▶ _Aim of the exercise_
Every line from the one with "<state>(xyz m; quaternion" to the one with "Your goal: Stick", including those two, is to be copied exactly; all other lines of the entries below are left out.

═══ Records for the exercise

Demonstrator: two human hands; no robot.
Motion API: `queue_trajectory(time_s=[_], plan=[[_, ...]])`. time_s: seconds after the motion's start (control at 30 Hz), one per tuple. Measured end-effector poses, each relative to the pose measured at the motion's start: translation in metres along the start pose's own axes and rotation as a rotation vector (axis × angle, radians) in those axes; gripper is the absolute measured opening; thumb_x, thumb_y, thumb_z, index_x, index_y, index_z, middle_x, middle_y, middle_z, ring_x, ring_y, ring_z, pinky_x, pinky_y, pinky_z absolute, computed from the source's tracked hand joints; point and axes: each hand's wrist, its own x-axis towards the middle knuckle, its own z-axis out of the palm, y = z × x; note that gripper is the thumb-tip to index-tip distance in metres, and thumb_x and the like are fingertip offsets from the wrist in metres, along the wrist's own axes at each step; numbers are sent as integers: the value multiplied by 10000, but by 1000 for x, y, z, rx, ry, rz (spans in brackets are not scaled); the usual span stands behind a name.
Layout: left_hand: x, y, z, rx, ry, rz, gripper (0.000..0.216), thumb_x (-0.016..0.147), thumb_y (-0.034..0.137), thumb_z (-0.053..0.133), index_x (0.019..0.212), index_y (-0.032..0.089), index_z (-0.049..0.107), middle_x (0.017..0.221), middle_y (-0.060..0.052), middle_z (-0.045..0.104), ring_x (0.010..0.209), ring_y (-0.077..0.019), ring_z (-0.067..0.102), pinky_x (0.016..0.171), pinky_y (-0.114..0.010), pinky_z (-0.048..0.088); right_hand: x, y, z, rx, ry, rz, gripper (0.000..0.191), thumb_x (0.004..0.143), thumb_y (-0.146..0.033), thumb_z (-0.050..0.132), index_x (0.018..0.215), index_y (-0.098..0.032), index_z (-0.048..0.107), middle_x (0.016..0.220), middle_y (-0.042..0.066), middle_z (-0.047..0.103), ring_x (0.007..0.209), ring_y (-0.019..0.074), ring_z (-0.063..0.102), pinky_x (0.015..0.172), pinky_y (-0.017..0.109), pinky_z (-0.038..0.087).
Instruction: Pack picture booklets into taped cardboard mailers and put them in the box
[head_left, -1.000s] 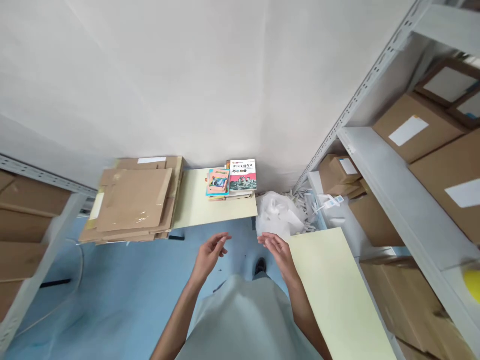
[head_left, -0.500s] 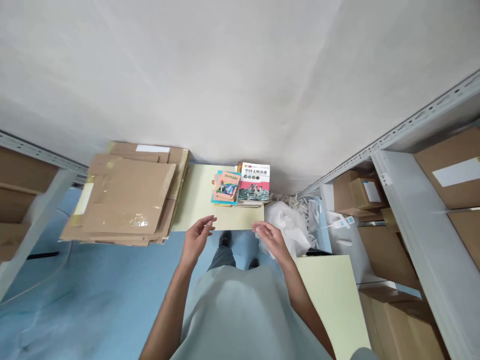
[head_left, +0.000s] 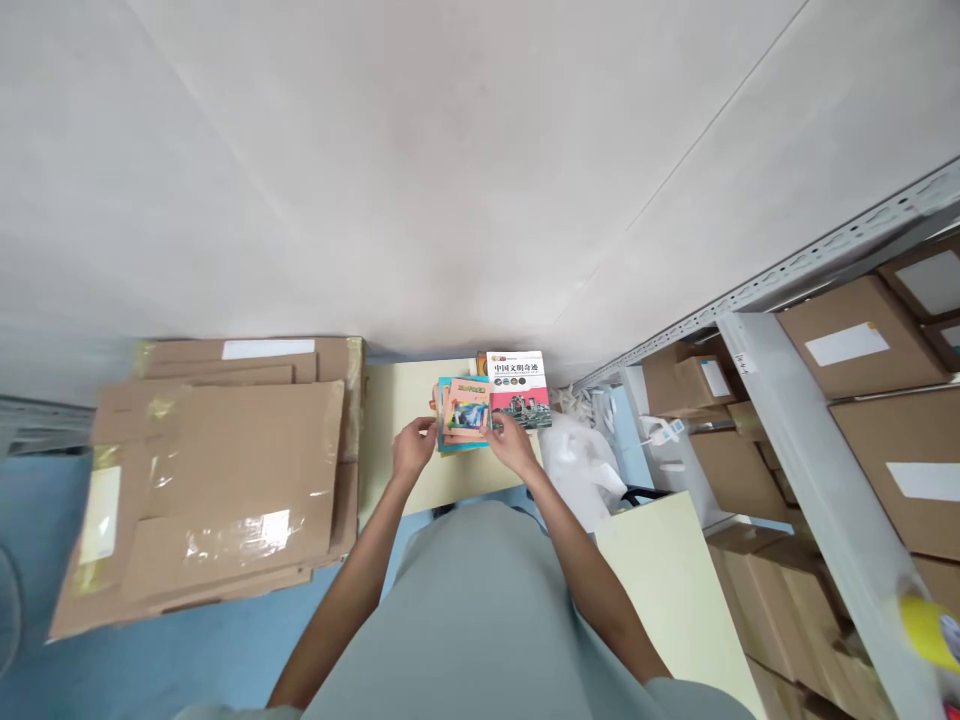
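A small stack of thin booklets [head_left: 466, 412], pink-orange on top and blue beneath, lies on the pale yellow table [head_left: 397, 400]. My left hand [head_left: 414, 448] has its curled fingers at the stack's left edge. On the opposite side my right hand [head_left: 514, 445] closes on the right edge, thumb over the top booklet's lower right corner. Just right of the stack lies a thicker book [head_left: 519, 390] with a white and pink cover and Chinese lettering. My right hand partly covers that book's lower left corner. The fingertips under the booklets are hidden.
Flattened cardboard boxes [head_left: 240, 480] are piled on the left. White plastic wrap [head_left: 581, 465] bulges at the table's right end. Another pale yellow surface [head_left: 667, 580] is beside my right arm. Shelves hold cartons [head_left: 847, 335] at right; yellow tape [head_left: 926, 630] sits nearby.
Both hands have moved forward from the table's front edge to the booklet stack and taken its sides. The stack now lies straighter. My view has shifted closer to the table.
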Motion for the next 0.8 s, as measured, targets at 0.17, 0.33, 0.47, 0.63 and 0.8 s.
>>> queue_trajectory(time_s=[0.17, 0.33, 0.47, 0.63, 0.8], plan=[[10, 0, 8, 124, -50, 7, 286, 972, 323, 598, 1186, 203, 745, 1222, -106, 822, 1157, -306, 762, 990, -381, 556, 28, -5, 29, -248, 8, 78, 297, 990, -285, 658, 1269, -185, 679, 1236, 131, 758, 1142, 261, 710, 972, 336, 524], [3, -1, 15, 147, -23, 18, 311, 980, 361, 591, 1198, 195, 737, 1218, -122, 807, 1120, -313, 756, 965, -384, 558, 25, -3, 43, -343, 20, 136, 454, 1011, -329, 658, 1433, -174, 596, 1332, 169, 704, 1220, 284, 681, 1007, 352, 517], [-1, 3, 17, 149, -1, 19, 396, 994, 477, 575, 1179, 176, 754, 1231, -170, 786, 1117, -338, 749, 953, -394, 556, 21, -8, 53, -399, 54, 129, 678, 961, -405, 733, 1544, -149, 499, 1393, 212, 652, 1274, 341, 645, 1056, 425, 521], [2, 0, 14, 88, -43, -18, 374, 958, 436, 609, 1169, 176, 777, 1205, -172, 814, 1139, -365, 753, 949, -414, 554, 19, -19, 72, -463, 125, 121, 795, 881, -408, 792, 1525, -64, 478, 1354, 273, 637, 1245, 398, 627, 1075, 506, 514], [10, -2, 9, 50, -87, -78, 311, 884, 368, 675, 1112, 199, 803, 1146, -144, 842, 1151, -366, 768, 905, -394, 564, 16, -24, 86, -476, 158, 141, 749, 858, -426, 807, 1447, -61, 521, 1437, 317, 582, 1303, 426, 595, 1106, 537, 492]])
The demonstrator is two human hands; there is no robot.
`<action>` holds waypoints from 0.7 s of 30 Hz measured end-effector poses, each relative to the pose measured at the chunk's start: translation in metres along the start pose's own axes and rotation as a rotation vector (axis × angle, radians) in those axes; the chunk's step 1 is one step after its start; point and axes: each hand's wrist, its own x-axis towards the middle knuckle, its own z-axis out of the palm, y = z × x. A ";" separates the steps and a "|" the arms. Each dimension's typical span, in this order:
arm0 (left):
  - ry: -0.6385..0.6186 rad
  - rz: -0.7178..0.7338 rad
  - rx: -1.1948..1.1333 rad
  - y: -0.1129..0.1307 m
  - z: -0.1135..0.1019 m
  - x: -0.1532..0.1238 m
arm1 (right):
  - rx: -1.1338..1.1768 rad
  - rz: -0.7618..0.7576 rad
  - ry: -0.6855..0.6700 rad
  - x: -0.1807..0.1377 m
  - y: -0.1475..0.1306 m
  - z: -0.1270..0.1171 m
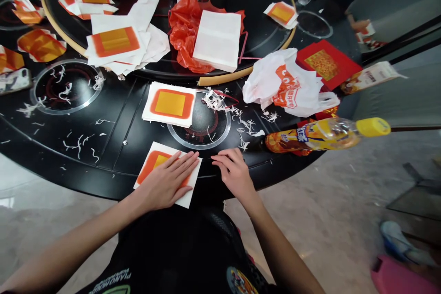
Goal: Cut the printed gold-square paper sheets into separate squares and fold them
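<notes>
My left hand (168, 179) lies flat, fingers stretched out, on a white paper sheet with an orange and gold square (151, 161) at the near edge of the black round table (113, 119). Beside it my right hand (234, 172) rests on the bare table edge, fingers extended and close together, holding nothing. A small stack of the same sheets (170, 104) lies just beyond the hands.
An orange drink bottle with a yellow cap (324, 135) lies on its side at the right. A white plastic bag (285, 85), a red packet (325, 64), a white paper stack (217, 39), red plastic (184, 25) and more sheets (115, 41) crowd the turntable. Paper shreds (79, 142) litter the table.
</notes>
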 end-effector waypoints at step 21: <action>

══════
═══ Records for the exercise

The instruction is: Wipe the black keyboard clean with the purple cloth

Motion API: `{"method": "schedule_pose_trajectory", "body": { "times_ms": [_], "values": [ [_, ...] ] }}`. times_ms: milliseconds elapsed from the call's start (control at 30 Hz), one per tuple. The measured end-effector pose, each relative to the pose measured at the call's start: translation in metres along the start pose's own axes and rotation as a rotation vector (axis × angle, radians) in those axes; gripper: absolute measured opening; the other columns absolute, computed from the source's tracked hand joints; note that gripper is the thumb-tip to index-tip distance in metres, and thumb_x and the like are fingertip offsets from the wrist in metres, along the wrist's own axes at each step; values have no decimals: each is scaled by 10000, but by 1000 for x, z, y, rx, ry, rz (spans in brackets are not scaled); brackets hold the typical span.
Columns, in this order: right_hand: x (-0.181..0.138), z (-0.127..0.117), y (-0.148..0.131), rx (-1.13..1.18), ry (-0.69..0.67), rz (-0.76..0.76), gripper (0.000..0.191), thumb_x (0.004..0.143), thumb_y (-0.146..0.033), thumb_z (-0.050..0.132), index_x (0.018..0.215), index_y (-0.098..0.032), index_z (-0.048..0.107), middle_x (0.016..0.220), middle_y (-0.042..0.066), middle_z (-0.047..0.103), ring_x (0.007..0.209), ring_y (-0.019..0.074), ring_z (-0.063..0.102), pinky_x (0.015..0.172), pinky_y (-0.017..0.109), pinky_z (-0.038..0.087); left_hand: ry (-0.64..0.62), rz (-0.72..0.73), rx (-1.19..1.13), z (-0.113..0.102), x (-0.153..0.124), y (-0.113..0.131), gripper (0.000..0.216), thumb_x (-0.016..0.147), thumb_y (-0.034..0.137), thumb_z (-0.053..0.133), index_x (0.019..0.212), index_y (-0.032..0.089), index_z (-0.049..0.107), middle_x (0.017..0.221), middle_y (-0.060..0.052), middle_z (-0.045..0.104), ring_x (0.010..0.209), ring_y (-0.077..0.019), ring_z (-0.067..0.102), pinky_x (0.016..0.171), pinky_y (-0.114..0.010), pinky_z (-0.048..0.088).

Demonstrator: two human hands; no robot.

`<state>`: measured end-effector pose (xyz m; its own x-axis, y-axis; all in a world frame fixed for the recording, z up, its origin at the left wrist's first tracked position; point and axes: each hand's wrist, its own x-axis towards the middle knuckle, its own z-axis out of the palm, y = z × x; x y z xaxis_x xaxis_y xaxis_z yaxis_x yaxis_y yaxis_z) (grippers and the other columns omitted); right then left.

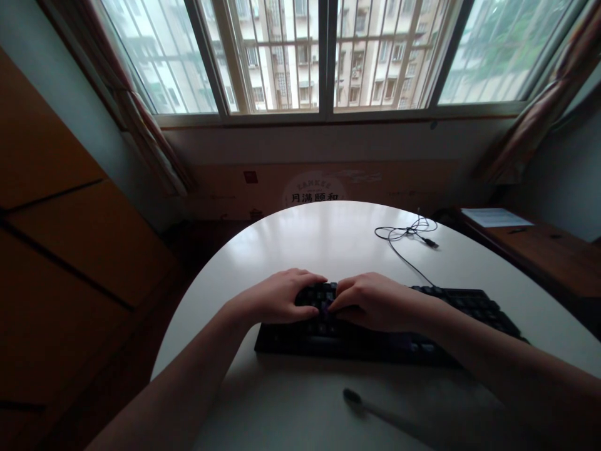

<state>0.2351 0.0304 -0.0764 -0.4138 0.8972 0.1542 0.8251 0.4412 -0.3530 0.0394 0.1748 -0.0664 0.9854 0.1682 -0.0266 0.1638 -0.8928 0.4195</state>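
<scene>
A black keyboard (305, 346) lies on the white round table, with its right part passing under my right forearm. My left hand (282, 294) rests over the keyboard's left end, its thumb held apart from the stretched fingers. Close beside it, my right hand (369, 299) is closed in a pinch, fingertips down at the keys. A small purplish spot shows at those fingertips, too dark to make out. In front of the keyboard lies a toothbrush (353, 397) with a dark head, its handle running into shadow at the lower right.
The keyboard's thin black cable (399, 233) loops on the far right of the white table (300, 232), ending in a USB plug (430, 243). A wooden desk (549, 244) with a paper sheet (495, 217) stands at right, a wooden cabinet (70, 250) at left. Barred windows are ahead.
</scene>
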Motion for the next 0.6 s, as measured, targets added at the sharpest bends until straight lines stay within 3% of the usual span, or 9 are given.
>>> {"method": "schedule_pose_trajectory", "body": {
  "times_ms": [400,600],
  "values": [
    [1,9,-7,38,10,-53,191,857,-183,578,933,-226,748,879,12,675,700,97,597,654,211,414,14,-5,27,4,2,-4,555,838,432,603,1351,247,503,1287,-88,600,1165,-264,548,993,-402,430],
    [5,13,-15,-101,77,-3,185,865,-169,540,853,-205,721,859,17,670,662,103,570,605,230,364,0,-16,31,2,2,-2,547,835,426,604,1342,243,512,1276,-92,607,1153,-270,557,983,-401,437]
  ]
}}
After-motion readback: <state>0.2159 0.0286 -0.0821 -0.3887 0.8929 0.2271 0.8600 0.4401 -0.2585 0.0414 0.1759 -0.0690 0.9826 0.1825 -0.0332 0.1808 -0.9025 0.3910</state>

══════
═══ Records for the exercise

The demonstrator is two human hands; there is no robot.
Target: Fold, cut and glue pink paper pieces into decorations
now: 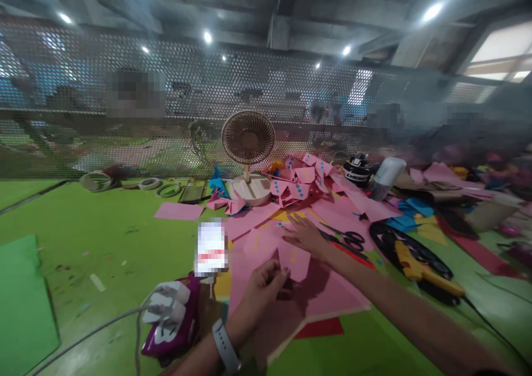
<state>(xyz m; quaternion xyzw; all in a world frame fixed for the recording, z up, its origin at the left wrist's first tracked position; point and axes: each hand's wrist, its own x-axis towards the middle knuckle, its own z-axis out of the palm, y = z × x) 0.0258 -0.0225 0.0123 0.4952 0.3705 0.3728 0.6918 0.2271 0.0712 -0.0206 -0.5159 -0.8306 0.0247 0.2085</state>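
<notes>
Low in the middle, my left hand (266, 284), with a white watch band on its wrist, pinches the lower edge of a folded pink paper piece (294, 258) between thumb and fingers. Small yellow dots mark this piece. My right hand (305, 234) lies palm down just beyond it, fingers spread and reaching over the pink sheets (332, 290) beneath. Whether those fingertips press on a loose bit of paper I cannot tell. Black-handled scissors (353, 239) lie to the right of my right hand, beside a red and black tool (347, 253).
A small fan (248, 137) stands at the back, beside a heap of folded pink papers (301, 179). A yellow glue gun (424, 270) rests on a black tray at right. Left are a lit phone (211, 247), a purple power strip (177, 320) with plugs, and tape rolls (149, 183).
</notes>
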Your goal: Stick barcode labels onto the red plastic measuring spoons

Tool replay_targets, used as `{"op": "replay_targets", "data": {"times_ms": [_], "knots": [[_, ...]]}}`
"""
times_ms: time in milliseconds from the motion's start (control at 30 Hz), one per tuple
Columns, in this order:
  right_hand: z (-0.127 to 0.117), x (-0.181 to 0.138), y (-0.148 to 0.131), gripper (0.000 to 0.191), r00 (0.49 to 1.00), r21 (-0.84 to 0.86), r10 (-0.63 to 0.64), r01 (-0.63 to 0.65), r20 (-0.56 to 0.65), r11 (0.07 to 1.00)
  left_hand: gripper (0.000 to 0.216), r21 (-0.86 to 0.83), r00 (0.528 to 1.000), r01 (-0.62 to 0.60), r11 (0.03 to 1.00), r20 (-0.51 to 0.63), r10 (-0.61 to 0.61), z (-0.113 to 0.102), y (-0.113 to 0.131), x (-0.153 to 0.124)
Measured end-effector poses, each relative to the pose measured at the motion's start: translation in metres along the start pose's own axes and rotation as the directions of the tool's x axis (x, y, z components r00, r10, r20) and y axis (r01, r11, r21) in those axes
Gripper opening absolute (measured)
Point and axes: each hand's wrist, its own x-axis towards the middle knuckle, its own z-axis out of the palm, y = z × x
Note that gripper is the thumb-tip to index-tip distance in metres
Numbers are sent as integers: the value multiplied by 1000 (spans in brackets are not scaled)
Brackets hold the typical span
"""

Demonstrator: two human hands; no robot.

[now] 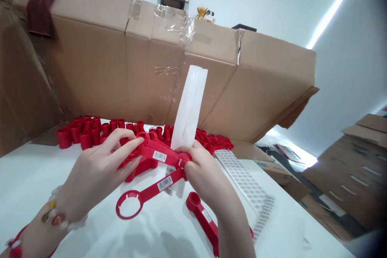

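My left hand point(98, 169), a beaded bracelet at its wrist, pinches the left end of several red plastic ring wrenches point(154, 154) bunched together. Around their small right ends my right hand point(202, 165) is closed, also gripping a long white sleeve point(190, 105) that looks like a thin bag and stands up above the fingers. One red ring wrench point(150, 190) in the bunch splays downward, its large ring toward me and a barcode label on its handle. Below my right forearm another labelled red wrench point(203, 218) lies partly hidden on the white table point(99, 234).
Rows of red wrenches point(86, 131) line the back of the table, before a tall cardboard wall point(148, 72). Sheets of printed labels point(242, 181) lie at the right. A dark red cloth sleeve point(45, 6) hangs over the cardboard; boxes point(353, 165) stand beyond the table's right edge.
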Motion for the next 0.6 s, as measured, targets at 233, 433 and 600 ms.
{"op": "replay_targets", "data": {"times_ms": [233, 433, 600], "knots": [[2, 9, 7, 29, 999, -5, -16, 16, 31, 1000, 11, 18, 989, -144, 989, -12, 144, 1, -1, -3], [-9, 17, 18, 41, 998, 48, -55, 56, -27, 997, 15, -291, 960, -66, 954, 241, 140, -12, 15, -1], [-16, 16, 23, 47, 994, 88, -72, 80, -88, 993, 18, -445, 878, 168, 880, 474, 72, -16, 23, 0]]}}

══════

▶ _Expected output_
<state>(xyz m; quaternion xyzw; all in a world frame fixed for the recording, z up, its origin at the left wrist's first tracked position; point and axes: each hand's wrist, its own x-axis towards the middle knuckle, its own z-axis out of the palm, y = z × x) 0.0258 -0.0225 0.0123 0.4952 0.3705 0.3728 0.6918 0.2271 0.0712 -0.0206 -0.5159 -0.8306 0.0247 0.2085</state>
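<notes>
Low in the middle, my left hand (266, 284), with a white watch band on its wrist, pinches the lower edge of a folded pink paper piece (294, 258) between thumb and fingers. Small yellow dots mark this piece. My right hand (305, 234) lies palm down just beyond it, fingers spread and reaching over the pink sheets (332, 290) beneath. Whether those fingertips press on a loose bit of paper I cannot tell. Black-handled scissors (353, 239) lie to the right of my right hand, beside a red and black tool (347, 253).
A small fan (248, 137) stands at the back, beside a heap of folded pink papers (301, 179). A yellow glue gun (424, 270) rests on a black tray at right. Left are a lit phone (211, 247), a purple power strip (177, 320) with plugs, and tape rolls (149, 183).
</notes>
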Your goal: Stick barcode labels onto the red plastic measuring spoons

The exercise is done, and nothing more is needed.